▼
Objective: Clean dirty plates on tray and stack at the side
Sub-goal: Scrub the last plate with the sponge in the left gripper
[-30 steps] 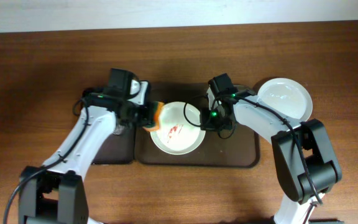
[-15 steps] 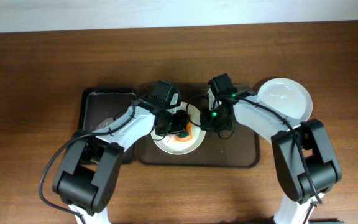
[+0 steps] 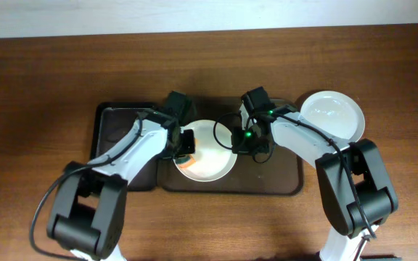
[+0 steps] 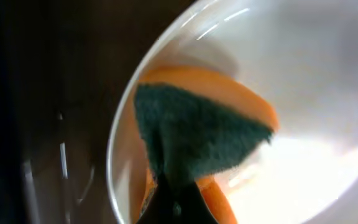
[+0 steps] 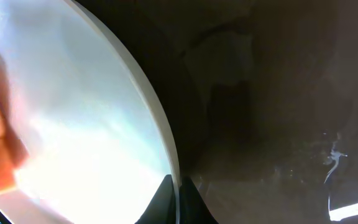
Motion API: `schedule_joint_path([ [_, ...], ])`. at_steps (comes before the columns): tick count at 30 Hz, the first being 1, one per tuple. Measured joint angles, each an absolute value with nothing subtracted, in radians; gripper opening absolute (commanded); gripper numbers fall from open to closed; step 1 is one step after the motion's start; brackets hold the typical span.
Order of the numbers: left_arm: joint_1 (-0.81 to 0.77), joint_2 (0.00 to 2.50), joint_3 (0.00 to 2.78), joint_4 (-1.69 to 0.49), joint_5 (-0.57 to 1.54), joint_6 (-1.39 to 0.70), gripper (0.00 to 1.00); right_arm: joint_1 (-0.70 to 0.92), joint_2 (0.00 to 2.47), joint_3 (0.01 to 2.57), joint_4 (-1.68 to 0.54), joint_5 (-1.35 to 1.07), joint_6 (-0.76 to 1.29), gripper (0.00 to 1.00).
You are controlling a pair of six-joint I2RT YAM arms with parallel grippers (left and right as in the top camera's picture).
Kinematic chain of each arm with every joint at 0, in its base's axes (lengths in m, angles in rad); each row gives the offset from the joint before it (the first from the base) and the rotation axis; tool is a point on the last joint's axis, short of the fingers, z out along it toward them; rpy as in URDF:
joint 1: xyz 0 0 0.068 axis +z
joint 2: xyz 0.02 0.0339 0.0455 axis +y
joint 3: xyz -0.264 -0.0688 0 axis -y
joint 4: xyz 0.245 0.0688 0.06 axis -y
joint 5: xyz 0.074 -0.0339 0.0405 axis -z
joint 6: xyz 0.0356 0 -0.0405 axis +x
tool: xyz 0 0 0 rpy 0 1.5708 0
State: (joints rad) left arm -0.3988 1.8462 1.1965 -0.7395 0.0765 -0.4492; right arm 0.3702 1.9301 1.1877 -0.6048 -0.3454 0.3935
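Left end effector pinches an orange sponge on the middle white plate; right end effector pinches its rim.

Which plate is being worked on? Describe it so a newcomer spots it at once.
Find the dark brown tray in the middle of the overhead view; a white plate lies on it. Unlike the other white plate, set straight on the wooden table at the right, it has an orange sponge pressed on it.
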Motion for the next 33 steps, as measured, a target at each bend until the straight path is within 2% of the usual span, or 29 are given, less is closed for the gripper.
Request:
schedule_joint_path([
  [8, -0.402, 1.755, 1.196, -0.624, 0.25, -0.432, 0.0, 0.37, 1.93, 1.188, -0.605, -0.345, 0.394, 0.04],
  [18, -0.5, 1.914, 1.191, -0.591, 0.276, -0.51, 0.0, 0.369, 1.93, 1.188, -0.614, -0.341, 0.393, 0.04],
  [25, -0.517, 1.913, 1.213, -0.718, 0.072, -0.501, 0.0, 0.37, 1.93, 1.188, -0.614, -0.355, 0.393, 0.04],
  [33, -0.439, 1.937, 1.314, -0.847, -0.071, -0.437, 0.0, 0.37, 1.93, 1.188, -0.611, -0.357, 0.393, 0.04],
])
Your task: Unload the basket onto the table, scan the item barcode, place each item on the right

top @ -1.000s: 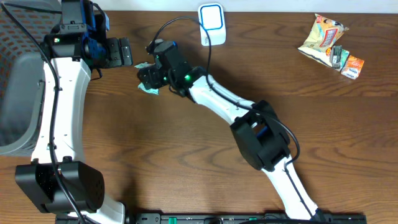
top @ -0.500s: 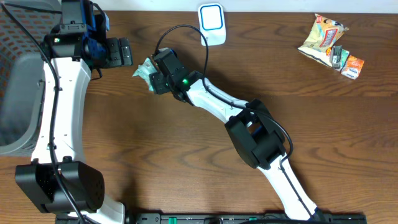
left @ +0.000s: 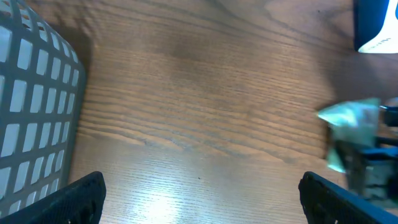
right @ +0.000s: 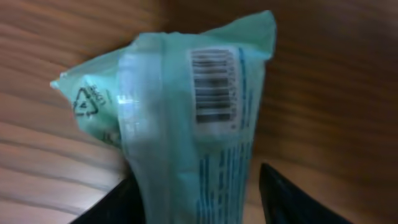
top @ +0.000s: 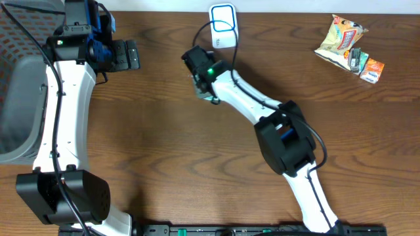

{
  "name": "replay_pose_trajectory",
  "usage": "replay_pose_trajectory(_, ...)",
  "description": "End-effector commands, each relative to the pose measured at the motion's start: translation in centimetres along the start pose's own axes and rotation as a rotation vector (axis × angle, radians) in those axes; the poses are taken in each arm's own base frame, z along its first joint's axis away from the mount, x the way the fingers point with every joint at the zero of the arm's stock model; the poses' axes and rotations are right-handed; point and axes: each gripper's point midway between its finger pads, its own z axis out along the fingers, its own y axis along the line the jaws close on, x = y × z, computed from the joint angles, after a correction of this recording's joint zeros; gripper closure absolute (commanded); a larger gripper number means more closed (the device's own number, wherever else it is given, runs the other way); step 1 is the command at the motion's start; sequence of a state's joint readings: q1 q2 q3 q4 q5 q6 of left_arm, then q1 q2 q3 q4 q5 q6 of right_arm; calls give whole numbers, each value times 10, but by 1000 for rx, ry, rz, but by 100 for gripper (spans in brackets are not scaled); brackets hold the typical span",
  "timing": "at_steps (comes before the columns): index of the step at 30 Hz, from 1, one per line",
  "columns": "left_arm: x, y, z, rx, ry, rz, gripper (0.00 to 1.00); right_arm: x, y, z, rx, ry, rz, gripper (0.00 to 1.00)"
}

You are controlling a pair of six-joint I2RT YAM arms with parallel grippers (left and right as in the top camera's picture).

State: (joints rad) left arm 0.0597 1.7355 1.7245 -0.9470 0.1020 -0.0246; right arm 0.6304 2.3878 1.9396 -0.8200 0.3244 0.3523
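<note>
Near the far edge of the desk (top: 164, 170), the mint packet (right: 180, 124), pinched in the half-closed right claw (right: 198, 196), is to be turned until its barcode (right: 214, 87) squarely faces the white scanner (top: 223, 25).

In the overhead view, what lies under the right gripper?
A mint-green plastic packet, held by the right gripper; overhead only its edge shows. Its lower end is hidden between the fingers.

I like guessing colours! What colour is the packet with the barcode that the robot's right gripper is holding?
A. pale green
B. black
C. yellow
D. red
A: the packet between the fingers of the right gripper is pale mint green, with a black barcode printed on it.
</note>
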Motion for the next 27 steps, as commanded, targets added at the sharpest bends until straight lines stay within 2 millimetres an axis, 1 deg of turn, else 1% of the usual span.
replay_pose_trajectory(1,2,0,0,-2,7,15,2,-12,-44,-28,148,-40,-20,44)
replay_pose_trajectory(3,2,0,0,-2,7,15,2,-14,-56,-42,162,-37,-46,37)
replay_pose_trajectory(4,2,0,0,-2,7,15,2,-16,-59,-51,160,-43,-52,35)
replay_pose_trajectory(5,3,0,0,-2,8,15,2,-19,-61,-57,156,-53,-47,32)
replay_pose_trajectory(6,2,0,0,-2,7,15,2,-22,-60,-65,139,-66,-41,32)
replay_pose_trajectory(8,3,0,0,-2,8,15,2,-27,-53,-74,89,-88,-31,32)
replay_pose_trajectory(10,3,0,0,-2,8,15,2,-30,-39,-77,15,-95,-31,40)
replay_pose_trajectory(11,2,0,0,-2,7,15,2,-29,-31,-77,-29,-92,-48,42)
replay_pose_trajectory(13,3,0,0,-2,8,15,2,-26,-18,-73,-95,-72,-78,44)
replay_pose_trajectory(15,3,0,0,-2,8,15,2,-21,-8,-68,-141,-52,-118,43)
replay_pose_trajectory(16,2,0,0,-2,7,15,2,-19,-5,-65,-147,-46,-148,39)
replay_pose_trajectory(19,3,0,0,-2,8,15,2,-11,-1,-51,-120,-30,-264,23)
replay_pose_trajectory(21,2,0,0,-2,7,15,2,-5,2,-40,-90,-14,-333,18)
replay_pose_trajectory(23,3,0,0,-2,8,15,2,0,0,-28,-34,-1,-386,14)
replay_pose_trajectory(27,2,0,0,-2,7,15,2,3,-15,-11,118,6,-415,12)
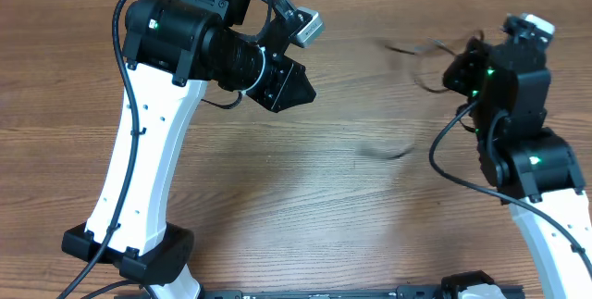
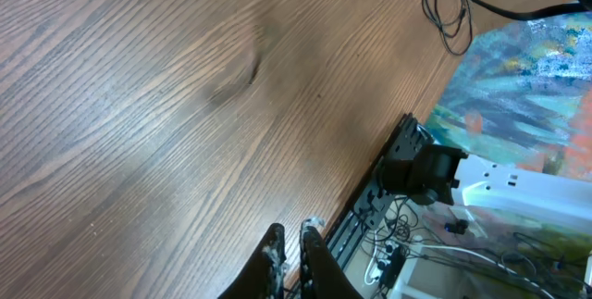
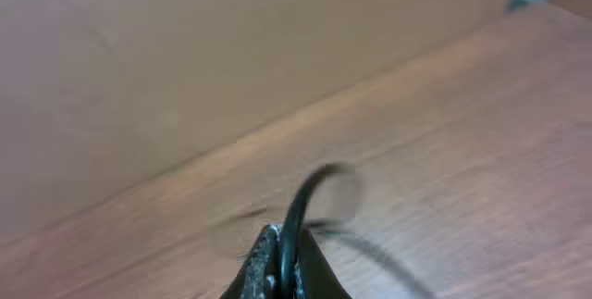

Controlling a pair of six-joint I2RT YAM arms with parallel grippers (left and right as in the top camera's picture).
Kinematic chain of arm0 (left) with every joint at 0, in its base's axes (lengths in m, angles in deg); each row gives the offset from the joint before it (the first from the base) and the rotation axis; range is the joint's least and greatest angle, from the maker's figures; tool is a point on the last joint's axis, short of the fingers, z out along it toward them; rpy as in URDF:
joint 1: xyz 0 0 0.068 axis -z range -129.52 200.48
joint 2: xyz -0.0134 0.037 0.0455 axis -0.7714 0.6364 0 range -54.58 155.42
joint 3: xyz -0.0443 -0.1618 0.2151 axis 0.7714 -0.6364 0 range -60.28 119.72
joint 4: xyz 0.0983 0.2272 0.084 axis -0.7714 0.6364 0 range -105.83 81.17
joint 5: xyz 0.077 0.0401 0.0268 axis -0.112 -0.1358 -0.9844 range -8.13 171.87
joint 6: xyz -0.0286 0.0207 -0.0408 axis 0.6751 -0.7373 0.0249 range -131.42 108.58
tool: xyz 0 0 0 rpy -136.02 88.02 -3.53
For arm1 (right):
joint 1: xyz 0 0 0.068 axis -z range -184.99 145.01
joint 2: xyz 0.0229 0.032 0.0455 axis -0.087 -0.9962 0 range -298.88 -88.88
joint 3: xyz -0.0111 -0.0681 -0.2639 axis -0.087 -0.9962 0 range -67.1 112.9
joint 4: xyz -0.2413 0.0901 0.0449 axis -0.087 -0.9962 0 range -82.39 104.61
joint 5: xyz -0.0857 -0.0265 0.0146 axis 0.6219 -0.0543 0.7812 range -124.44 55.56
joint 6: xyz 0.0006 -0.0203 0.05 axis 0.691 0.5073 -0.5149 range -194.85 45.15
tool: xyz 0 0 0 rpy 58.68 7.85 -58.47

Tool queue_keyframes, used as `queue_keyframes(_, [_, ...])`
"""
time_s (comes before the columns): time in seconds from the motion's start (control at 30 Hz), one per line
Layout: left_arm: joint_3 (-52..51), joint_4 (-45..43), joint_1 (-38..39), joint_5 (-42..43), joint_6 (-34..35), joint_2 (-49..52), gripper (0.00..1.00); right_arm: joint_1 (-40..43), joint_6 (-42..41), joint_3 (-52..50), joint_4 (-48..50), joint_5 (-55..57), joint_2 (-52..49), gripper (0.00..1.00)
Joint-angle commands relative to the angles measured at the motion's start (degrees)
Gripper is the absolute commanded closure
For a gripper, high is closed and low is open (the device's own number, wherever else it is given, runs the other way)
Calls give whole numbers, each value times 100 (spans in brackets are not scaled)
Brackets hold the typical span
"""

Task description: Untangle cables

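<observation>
**Wood-grain tabletop: right gripper lifting a strand, left gripper held back**

Wood-grain tabletop [image 1: 277, 206] carried both arms, with a plain wall beyond the right gripper.

1. Right gripper [image 3: 282, 239]: it was closed on the cables [image 3: 298, 202]. One thin black strand rose from between its fingertips and arched forward above them, off the wood. The strand was blurred, so its far end and any plug could not be made out. In the overhead view, more thin strands showed as a smear just beside this gripper, on the side facing the left arm. Holding the strand raised probably let the other loops hang free and exposed where they crossed, as separating them requires.

2. Left gripper [image 2: 292, 230]: its fingers were drawn together with only a slit between them, and nothing could be confirmed in that slit. A pale spot at one fingertip was too small to identify. The cables lay well ahead of this gripper and to its right, apart from it. This position probably kept it out of the pulling path while leaving it able to take a second strand.

3. Pose: the right arm was folded upright over its base, with the wrist raised. The left arm rose steeply from its base with the elbow high. Its forearm was turned toward the centre and its gripper was angled down above the wood, not touching it.
</observation>
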Motion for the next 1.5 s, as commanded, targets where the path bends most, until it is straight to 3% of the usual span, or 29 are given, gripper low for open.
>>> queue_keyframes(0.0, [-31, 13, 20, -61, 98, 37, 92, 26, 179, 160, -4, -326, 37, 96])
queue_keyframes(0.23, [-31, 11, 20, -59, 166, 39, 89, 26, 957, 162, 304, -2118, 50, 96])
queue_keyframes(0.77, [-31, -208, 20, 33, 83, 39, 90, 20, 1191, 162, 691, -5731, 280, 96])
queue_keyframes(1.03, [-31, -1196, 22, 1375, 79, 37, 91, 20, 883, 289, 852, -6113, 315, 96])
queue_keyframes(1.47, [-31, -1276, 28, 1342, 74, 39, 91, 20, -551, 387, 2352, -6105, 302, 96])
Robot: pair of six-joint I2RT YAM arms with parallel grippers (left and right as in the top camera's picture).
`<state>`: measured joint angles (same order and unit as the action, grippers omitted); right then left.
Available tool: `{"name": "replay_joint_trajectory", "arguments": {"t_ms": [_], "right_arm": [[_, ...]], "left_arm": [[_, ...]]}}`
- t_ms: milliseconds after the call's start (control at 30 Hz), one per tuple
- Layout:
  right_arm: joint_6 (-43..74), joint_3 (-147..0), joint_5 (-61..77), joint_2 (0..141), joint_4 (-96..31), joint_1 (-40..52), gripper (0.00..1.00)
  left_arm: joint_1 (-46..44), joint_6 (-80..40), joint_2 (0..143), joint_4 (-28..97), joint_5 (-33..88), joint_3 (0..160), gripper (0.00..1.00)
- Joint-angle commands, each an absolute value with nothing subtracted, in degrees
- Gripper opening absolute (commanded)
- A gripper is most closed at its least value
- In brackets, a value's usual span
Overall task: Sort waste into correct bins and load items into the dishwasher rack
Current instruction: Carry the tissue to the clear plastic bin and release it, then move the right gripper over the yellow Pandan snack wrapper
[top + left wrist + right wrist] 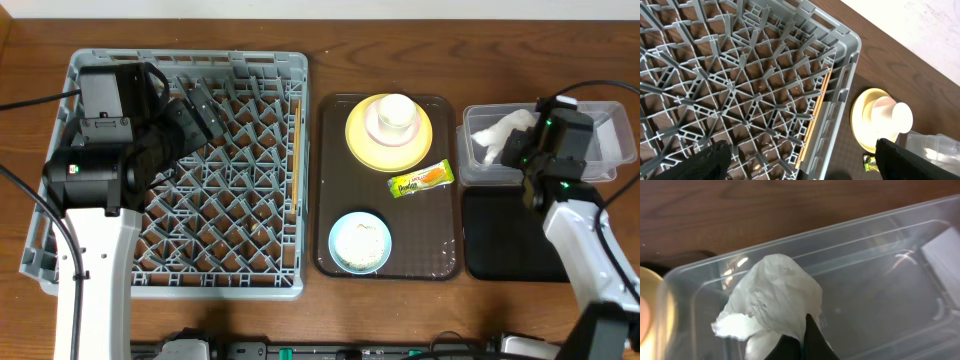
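My right gripper (804, 325) is shut on the crumpled white tissue (772, 287), held over the left end of the clear tub (880, 280). Overhead, the tissue (495, 133) sits at the right gripper (518, 140). My left gripper (805, 167) hangs open above the grey rack (740, 75), empty. The chopsticks (815, 117) lie inside the rack (180, 180) along its right wall. A white cup (393, 115) stands on the yellow plate (355, 138). Pale crumbs (362, 243) fill the blue bowl (335, 243). The green-and-orange wrapper (421, 180) lies between them.
Plate, bowl and wrapper rest on a brown serving tray (330, 190) between the rack and the bins. A shallow black tray (500, 240) lies in front of the clear tub (610, 135). Cables trail from both arms near the table's sides.
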<state>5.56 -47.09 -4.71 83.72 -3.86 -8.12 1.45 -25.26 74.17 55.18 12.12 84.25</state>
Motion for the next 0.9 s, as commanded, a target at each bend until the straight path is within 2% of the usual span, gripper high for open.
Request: {"name": "replay_joint_trajectory", "arguments": {"t_ms": [0, 67, 100, 233, 300, 400, 567, 700, 867], "right_arm": [[4.58, -47.24, -4.45, 86.00, -2.02, -8.58, 0.07], [4.58, -47.24, -4.45, 86.50, -0.93, -8.58, 0.32], [4.58, -47.24, -4.45, 86.52, -0.54, -8.58, 0.39], [4.08, -47.35, -4.45, 85.34, 0.43, -8.60, 0.59], [2.48, -47.68, -4.45, 84.20, -0.05, -8.62, 0.64], [1.41, -49.65, -4.01, 82.02, -4.01, -8.58, 0.66], [1.43, -58.81, 0.71, 79.22, -19.57, -6.22, 0.64], [1.39, -68.47, 0.73, 79.07, -33.52, -0.56, 0.64], [1.67, -73.91, 0.73, 79.07, -43.55, 8.10, 0.64]], "left_arm": [[1.69, -24.69, 74.26, 55.24, 12.45, 84.62, 0.93], [1.69, -24.69, 74.26, 55.24, 12.45, 84.62, 0.93], [1.69, -24.71, 74.26, 55.24, 12.45, 84.62, 0.93], [1.69, -24.69, 74.26, 55.24, 12.45, 84.62, 0.93], [1.69, -24.69, 74.26, 55.24, 12.45, 84.62, 0.93], [1.69, -24.69, 74.26, 55.24, 12.45, 84.62, 0.93], [1.69, -24.69, 74.26, 55.24, 12.45, 84.62, 0.93], [1.69, -24.69, 74.26, 55.24, 12.45, 84.62, 0.93], [1.69, -24.69, 74.26, 55.24, 12.45, 84.62, 0.93]]}}
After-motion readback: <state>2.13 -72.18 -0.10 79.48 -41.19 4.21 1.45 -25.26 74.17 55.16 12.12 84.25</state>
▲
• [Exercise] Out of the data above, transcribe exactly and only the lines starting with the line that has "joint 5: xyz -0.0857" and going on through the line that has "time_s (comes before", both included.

• [Task output]
joint 5: xyz -0.0857 -0.0265 0.0146 axis 0.6219 -0.0543 0.7812 range -124.44 55.56
joint 6: xyz 0.0006 -0.0203 0.05 axis 0.691 0.5073 -0.5149 range -194.85 45.15
tool: xyz 0 0 0 rpy 58.68 7.85 -58.47

Tool queue_keyframes, used as `queue_keyframes(_, [_, ...])`
"""
time_s (comes before the columns): time in seconds from the motion's start (control at 30 Hz), one per line

The submitted response is complete.